Kristoph stood a moment longer looking at the prisoner then he turned and walked out of the cell. He reached into his robe for a gold-plated pen that he always had with him. It was a gift from his brother on a birthday some years ago. It had upon it an inscription in High Gallifreyan that translated into the common vernacular as ‘Now is the Time’. Time for what did not signify. Time for whatever was necessary.

Time to affix his signature to an executive order to summarily execute the prisoner. His name did not appear on the order. He was just referred to as ‘The Prisoner’. Even in the official records his deeds would not be known. His name would not be known. The people of Gallifrey would never know how close they came to death and ruin. That was why it was being done this way. There would be no trial in front of the public broadcasting cameras. There would be no execution in the public square. His family would be told that he was dead, and that his body had already been destroyed. They would not be told what he had done. They would not have to live with the knowledge that they had bred such a traitor.

Of course, Kristoph understood the importance of ‘due process’ and a ‘fair trial’. They were tenets of civilised society.

But civilised society was too often the tip of the iceberg, the visible surface. Beneath it was a darker place where the same rules couldn’t apply.

He signed the order. The prisoner watched him do it. He gave it to the Director and then walked away. One of the guards walked with him back to the door into his office. He sat there and waited until that door opened again.

“I am really not sure I should allow that, now I know of its existence,” he said. “I should have it blocked.”

“We would have another built,” the Director answered.

“It is done?”

“It is.”

“Then it is over… this time.” Kristoph sighed deeply. “Would you tell me, because I can’t understand it - we have a good society here on Gallifrey.
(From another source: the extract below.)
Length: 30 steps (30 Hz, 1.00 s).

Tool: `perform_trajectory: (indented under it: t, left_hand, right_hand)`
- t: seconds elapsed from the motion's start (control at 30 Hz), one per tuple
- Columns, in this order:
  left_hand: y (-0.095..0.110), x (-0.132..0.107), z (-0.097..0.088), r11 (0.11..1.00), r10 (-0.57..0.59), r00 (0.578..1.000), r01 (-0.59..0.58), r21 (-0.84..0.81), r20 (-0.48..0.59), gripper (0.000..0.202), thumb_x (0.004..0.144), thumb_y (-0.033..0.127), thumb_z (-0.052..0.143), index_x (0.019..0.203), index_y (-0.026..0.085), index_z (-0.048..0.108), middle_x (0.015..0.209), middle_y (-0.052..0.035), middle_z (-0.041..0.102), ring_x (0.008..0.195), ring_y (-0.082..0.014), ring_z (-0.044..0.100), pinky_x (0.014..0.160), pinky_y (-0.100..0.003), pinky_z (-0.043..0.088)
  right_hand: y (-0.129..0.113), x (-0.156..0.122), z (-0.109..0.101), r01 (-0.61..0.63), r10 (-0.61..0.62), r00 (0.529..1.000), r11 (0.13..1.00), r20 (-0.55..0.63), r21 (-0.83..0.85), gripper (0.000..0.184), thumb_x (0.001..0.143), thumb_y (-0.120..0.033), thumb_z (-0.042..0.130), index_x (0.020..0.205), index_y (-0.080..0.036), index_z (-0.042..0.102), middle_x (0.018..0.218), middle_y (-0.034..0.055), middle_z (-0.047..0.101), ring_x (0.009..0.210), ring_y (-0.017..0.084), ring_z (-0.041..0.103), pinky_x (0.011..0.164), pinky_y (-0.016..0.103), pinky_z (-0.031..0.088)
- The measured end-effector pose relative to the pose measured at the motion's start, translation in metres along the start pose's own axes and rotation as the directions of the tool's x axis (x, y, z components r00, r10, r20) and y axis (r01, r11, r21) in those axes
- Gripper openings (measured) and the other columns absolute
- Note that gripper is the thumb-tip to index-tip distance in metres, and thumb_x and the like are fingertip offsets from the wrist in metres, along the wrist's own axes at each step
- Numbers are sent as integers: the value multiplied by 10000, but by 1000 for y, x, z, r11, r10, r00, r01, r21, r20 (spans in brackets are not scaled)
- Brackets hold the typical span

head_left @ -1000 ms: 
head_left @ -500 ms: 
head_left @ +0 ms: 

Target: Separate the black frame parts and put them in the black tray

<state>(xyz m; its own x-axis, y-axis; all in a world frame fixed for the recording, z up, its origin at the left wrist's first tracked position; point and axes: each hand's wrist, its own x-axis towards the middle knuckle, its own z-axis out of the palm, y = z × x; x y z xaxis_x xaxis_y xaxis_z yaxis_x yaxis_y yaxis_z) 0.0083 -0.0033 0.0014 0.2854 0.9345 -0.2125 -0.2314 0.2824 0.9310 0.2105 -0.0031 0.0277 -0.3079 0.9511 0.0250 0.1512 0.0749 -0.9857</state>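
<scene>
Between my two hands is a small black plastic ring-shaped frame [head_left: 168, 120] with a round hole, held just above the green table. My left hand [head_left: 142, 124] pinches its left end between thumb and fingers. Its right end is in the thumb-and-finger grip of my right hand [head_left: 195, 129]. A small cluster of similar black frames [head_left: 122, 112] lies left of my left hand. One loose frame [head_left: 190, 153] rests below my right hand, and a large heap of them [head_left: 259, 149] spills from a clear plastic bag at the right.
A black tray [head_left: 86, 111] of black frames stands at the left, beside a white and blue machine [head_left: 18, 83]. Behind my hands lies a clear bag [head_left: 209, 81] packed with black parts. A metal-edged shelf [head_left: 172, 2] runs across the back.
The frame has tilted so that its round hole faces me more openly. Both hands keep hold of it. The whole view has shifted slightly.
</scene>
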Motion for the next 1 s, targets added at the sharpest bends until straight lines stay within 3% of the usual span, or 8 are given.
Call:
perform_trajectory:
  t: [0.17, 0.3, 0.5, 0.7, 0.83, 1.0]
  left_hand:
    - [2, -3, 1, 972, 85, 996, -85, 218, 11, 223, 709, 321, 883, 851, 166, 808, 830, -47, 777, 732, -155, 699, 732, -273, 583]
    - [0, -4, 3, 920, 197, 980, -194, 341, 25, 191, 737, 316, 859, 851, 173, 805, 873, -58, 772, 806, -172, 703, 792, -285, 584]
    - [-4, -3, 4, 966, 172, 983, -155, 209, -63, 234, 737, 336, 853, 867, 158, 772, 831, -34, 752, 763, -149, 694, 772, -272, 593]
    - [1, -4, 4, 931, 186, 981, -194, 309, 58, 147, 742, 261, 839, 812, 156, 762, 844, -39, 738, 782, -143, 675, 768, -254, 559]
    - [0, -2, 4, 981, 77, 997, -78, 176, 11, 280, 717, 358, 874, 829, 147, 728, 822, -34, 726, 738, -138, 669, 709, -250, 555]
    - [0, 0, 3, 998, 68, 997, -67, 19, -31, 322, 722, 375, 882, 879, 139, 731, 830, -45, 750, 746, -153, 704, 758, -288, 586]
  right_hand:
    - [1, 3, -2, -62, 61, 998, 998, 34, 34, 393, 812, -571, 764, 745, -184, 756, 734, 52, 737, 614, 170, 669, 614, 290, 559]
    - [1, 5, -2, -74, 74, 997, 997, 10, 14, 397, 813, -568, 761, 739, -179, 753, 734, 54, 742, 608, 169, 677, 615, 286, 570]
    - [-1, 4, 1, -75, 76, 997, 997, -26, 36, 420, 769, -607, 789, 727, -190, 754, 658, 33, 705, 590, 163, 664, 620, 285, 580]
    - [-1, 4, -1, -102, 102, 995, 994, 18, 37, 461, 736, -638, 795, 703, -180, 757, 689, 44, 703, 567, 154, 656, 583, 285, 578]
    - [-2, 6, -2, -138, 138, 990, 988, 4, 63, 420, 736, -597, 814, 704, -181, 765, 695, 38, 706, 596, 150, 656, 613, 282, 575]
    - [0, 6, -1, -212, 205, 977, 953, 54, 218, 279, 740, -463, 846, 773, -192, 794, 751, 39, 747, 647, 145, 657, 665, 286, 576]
People are happy and prosperous. Even our Caretaker class are far better off than the underclasses on almost every planet I have ever visited. Yet our privileged classes regularly breed Renegades and traitors. I spent five lifetimes tracking them down across the galaxies. Your agents continue even now. Why is it that the Shining World of the Seven Systems produces so many such aberrations?”

“I do not know the answer to that, either, Excellency,” the Director answered. “If I did, I think my job would not be necessary. But so long as the question goes unanswered, I shall keep on doing what must be done.”

“Yes.” Kristoph nodded. The Director bid him good day and left the way he had come. Kristoph turned and looked out of the window again at a city that did not know how lucky it was to be still standing. Then he turned back to his desk and opened a videophone link.

“Marion, my dear,” he said. “I am sorry about yesterday. The intolerable business is finished, now. I am sending an executive shuttle for you and Rodan and for Mia and little Jari. Lord Reidluum and I will meet you all for dinner and then the theatre that we were denied yesterday.”

Marion smiled widely at him and said that they would be ready. That smile was all he needed to light the dark places of his soul that had been opened in these fractious hours.